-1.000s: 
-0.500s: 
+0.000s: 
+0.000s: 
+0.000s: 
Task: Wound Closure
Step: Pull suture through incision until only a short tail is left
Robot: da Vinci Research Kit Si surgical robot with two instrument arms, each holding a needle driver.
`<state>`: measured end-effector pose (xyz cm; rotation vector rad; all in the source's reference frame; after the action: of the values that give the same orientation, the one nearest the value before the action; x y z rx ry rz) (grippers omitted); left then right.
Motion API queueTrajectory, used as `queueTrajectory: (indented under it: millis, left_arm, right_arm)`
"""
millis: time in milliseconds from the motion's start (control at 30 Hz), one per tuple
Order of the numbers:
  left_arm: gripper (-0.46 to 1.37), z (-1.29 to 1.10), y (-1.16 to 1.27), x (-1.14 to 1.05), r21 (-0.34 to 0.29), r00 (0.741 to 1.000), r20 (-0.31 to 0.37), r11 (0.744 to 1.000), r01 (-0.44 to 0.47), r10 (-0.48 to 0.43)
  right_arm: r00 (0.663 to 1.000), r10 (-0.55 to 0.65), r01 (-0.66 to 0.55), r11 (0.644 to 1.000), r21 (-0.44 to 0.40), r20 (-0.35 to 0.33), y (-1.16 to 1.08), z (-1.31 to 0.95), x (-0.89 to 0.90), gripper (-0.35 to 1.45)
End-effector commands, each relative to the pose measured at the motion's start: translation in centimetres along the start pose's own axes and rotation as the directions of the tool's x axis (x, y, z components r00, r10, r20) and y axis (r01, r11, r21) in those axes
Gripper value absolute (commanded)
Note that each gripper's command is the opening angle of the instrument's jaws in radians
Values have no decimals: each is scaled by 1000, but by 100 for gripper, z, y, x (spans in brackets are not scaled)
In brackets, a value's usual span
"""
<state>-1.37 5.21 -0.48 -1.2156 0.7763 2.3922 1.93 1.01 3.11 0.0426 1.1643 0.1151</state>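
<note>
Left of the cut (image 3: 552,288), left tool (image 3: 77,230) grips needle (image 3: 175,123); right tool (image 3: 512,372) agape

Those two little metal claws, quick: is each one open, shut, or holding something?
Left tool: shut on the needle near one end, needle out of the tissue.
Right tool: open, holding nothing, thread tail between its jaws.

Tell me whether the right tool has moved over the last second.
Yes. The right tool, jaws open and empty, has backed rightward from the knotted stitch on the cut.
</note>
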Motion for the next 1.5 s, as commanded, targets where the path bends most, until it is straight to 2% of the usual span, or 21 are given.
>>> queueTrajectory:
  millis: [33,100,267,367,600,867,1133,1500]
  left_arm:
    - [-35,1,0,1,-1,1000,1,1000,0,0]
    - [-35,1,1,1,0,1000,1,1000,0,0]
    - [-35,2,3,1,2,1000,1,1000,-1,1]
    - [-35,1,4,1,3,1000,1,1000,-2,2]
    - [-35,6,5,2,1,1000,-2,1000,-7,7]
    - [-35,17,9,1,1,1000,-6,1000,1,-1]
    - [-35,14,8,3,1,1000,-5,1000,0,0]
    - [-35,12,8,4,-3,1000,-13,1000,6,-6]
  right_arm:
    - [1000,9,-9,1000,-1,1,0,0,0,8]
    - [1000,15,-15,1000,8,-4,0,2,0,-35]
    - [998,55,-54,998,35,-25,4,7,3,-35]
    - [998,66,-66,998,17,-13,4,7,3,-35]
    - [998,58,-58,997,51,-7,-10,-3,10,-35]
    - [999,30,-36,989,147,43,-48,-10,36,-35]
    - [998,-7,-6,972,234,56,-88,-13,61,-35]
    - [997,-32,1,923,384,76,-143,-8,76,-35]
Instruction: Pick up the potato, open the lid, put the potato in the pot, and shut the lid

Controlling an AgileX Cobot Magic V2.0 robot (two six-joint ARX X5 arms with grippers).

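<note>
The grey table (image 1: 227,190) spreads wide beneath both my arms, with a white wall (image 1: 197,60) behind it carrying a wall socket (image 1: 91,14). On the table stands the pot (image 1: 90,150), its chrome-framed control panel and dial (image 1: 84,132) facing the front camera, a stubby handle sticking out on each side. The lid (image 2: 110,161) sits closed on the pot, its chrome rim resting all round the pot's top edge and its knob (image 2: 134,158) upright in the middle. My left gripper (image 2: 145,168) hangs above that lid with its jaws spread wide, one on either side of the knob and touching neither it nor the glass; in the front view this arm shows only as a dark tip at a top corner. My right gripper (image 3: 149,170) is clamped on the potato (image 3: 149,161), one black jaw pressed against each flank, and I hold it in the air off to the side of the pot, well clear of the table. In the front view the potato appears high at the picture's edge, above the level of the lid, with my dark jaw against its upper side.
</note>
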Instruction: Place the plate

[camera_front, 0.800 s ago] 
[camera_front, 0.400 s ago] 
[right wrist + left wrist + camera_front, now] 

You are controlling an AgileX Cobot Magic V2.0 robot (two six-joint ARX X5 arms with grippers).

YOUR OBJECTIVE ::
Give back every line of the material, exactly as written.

ANSWER TO THE EXERCISE ::
-1.000s: 
-0.500s: 
+0.000s: 
+0.000s: 
+0.000s: 
Task: Wound Closure
Step: Pull suture through incision until only a short tail is left
Robot: da Vinci Research Kit Si surgical robot with two instrument arms, each holding a needle driver.
`<state>`: measured end-effector pose (xyz cm; rotation vector rad; all in the source's reference frame; after the action: of the values that give the same orientation, the one nearest the value before the action; x y z rx ry rz) (grippers omitted); left then right.
Motion API queueTrajectory, used as `queueTrajectory: (indented under it: millis, left_arm, right_arm)`
"""
millis: time in milliseconds from the motion's start (control at 30 Hz), one per tuple
Order of the numbers:
  left_arm: gripper (-0.46 to 1.37), z (-1.29 to 1.10), y (-1.16 to 1.27), x (-1.14 to 1.05), r21 (-0.34 to 0.29), r00 (0.741 to 1.000), r20 (-0.31 to 0.37), r11 (0.744 to 1.000), r01 (-0.44 to 0.47), r10 (-0.48 to 0.43)
  right_arm: r00 (0.663 to 1.000), r10 (-0.55 to 0.65), r01 (-0.66 to 0.55), r11 (0.644 to 1.000), r21 (-0.44 to 0.40), r20 (-0.35 to 0.33), y (-1.16 to 1.08), z (-1.31 to 0.95), x (-0.89 to 0.90), gripper (-0.35 to 1.45)
End-effector commands, each relative to the pose measured at the motion's start: translation in centimetres along the start pose's own axes and rotation as the directions of the tool's x axis (x, y, z components r00, r10, r20) and y axis (r01, r11, r21) in those axes
Gripper value absolute (commanded)
Note that each gripper's command is the opening angle of the instrument's jaws in radians
Values have no decimals: each is scaled by 1000, but by 100 for gripper, z, y, x (spans in brackets are not scaled)
In brackets, a value's usual span
"""
<state>-1.37 5.21 -0.48 -1.2156 0.7763 2.3922 1.93 1.01 3.11 0.0426 1.1643 0.1151</state>
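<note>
Left of the cut (image 3: 552,288), left tool (image 3: 77,230) grips needle (image 3: 175,123); right tool (image 3: 512,372) agape

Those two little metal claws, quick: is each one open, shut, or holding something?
Left tool: shut on the needle near one end, needle out of the tissue.
Right tool: open, holding nothing, thread tail between its jaws.

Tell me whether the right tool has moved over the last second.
Yes. The right tool, jaws open and empty, has backed rightward from the knotted stitch on the cut.
</note>
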Motion for the next 1.5 s, as commanded, targets where the path bends most, until it is straight to 2% of the usual span, or 21 are given.
>>> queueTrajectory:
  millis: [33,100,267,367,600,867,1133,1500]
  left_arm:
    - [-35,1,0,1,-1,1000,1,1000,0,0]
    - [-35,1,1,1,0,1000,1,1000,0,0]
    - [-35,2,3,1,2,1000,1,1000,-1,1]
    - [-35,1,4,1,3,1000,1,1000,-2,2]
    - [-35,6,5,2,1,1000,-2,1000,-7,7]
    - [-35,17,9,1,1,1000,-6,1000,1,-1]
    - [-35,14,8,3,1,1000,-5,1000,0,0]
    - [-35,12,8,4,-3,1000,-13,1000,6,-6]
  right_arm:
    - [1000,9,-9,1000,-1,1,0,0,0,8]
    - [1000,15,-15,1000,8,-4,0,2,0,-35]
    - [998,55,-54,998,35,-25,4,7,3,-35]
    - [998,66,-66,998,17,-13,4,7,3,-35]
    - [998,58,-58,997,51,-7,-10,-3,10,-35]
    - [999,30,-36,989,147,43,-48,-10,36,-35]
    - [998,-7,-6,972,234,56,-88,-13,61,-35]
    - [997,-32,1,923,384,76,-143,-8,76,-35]
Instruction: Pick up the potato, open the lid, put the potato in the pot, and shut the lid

Controlling an AgileX Cobot Magic V2.0 robot (two six-joint ARX X5 arms with grippers).

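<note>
The grey table (image 1: 227,190) spreads wide beneath both my arms, with a white wall (image 1: 197,60) behind it carrying a wall socket (image 1: 91,14). On the table stands the pot (image 1: 90,150), its chrome-framed control panel and dial (image 1: 84,132) facing the front camera, a stubby handle sticking out on each side. The lid (image 2: 110,161) sits closed on the pot, its chrome rim resting all round the pot's top edge and its knob (image 2: 134,158) upright in the middle. My left gripper (image 2: 145,168) hangs above that lid with its jaws spread wide, one on either side of the knob and touching neither it nor the glass; in the front view this arm shows only as a dark tip at a top corner. My right gripper (image 3: 149,170) is clamped on the potato (image 3: 149,161), one black jaw pressed against each flank, and I hold it in the air off to the side of the pot, well clear of the table. In the front view the potato appears high at the picture's edge, above the level of the lid, with my dark jaw against its upper side.
</note>
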Instruction: Place the plate

[camera_front, 0.800 s ago] 
[camera_front, 0.400 s ago] 
[right wrist + left wrist + camera_front, now] 

You are controlling an AgileX Cobot Magic V2.0 robot (two six-joint ARX X5 arms with grippers).

No more output is given for this exercise.